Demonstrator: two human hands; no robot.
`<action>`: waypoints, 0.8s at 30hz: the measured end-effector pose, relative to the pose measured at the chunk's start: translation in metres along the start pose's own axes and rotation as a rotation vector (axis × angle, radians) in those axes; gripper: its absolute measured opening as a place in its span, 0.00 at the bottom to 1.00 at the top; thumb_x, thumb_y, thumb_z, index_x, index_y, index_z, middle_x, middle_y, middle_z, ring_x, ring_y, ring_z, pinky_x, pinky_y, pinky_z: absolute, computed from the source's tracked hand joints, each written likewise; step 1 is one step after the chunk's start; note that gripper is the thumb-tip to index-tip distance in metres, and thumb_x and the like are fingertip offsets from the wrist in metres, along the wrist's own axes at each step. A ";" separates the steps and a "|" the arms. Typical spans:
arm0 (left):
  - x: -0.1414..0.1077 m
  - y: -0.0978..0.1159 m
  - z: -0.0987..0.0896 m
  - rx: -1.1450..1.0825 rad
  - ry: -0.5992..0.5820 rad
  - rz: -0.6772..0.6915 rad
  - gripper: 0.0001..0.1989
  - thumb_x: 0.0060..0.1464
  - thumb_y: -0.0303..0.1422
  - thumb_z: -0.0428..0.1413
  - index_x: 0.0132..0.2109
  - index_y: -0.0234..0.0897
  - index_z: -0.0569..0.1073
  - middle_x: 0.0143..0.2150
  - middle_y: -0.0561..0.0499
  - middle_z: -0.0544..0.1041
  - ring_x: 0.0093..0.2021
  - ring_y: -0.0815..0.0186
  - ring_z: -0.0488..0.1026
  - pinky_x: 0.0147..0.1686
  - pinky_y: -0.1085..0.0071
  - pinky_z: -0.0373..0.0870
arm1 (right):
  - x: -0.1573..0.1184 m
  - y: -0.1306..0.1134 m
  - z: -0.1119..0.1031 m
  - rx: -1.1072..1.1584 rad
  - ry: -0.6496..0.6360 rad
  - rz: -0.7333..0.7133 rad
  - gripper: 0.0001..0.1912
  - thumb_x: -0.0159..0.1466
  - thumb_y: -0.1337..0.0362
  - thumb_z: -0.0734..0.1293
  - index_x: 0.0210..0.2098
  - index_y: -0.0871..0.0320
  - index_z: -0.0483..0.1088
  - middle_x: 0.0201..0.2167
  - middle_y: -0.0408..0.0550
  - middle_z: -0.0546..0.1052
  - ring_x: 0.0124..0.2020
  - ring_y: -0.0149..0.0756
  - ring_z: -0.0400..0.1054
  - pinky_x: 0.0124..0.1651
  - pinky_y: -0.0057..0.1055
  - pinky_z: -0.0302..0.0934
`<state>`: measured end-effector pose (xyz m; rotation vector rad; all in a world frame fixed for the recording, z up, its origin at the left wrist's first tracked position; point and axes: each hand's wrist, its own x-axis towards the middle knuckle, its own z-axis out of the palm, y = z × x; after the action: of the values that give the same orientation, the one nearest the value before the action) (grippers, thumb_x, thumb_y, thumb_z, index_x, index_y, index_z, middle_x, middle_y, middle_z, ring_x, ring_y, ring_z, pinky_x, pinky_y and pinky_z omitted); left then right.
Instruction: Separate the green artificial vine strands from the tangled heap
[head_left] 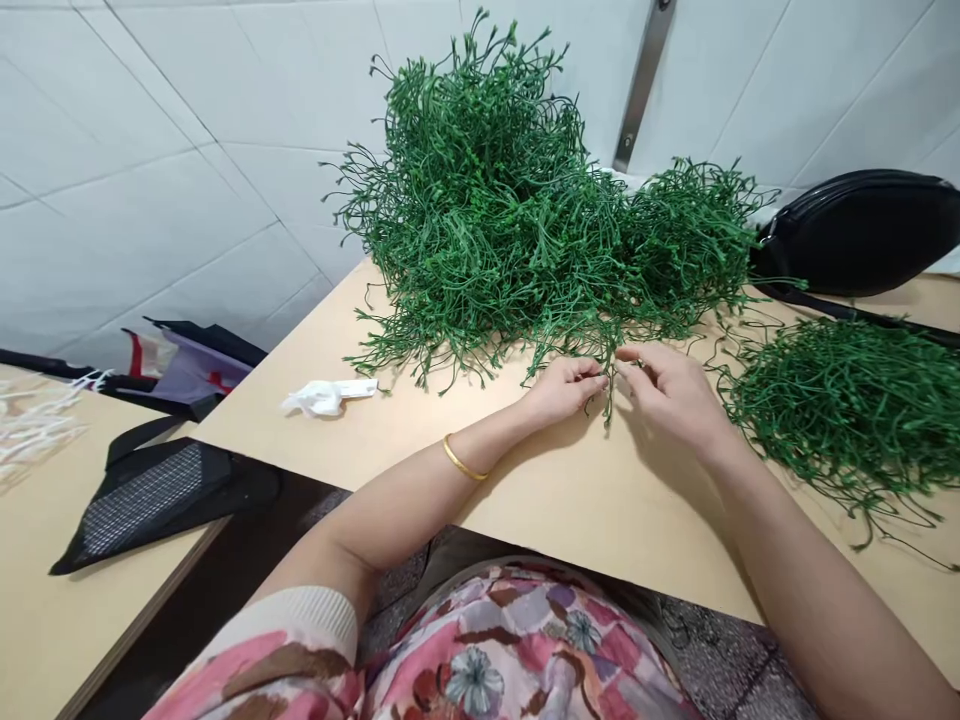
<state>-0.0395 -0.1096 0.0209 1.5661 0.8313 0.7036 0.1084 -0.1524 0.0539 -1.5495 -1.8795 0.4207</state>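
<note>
A tall heap of thin green plastic stems point(487, 220) with small tips lies at the back of the wooden table. At its front edge, my left hand point(568, 388) pinches thin green stems between thumb and fingers. Close by on the right, my right hand point(664, 390) has its thumb and forefinger closed at the same small bunch of stems point(609, 385), which hangs down between the two hands. A flatter pile of green stems point(855, 400) lies to the right of my right hand.
A crumpled white tissue point(324, 398) lies on the table point(420, 450) at left. A black bag point(870, 235) stands at the back right. At far left, a black mesh pouch point(150, 495) and white strands point(34, 425) lie on another table.
</note>
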 end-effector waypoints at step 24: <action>-0.003 -0.001 0.007 -0.321 0.127 -0.080 0.14 0.43 0.37 0.62 0.24 0.33 0.65 0.20 0.56 0.63 0.21 0.76 0.57 0.24 0.74 0.53 | -0.010 0.010 0.016 0.050 -0.041 -0.039 0.11 0.57 0.68 0.60 0.31 0.58 0.74 0.27 0.46 0.71 0.31 0.33 0.63 0.35 0.30 0.55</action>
<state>-0.0355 -0.1160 0.0190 1.2042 0.8242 0.8399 0.1065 -0.1574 0.0333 -1.4798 -1.9131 0.4819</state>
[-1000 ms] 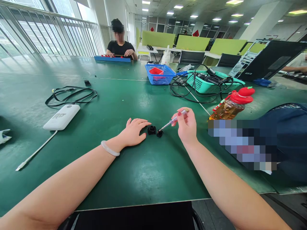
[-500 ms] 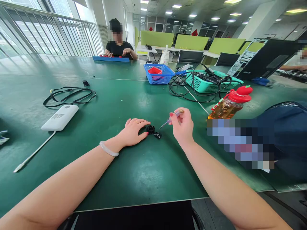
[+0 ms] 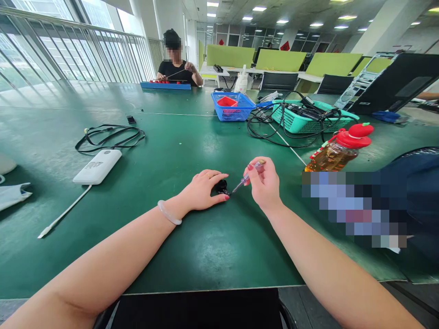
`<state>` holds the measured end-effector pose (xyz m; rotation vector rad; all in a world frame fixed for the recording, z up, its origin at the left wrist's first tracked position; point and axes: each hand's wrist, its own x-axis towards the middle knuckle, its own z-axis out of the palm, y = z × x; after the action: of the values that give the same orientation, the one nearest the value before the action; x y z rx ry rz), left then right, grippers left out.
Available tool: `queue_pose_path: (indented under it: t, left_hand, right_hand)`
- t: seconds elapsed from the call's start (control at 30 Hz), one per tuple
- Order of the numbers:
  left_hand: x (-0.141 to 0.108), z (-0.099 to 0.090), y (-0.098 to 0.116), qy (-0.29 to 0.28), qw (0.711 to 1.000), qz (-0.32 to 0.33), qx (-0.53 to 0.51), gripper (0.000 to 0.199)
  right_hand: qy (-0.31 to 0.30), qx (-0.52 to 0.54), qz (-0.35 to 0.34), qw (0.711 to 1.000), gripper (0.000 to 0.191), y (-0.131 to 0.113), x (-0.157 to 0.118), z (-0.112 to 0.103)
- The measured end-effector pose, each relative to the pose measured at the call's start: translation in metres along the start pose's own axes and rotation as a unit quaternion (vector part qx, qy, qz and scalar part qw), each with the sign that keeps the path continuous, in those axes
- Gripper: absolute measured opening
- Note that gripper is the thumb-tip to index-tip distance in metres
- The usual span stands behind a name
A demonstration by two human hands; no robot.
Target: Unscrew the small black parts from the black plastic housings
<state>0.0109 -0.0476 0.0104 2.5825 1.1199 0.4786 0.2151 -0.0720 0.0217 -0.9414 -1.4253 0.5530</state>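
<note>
My left hand [image 3: 207,189] rests on the green table with its thumb and fingers curled around a small black part [image 3: 222,186]. Much of that part is hidden behind the fingers, so its kind is unclear. In my right hand [image 3: 265,185] is a small screwdriver [image 3: 245,178] with a clear purplish handle, pinched by thumb and fingers. It slants down to the left, and its tip is at the right edge of the black part; whether it touches is too small to tell.
To the left lie a white power bank [image 3: 98,167] with a cable and a black strap [image 3: 109,137]. Ahead stand a blue basket [image 3: 233,112] and a green basket [image 3: 298,121] with cables. A red-capped bottle [image 3: 334,153] lies right. A person [image 3: 178,68] sits across the table.
My left hand has shifted right and its thumb now covers more of the black pieces. The screwdriver tip is closer to them. The view has turned slightly left.
</note>
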Motion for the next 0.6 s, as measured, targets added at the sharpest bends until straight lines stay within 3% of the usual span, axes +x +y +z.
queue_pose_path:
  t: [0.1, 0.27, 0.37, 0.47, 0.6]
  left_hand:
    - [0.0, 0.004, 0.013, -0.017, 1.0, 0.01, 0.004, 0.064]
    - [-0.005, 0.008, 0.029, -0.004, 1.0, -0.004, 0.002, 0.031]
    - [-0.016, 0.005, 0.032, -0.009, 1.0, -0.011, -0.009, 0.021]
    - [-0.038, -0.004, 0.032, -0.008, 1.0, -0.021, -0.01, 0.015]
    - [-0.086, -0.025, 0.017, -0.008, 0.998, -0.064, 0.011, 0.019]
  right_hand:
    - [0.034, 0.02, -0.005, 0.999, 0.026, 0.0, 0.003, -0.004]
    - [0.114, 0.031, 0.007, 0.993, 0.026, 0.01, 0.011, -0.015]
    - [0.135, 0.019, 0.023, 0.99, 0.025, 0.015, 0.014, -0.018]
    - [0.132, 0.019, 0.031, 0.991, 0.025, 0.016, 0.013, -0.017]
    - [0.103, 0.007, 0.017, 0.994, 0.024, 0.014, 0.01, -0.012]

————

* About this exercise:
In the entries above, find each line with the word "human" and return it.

* Task output:
Demonstrator: two human hands; no robot.
A demonstration by two human hands; no robot.

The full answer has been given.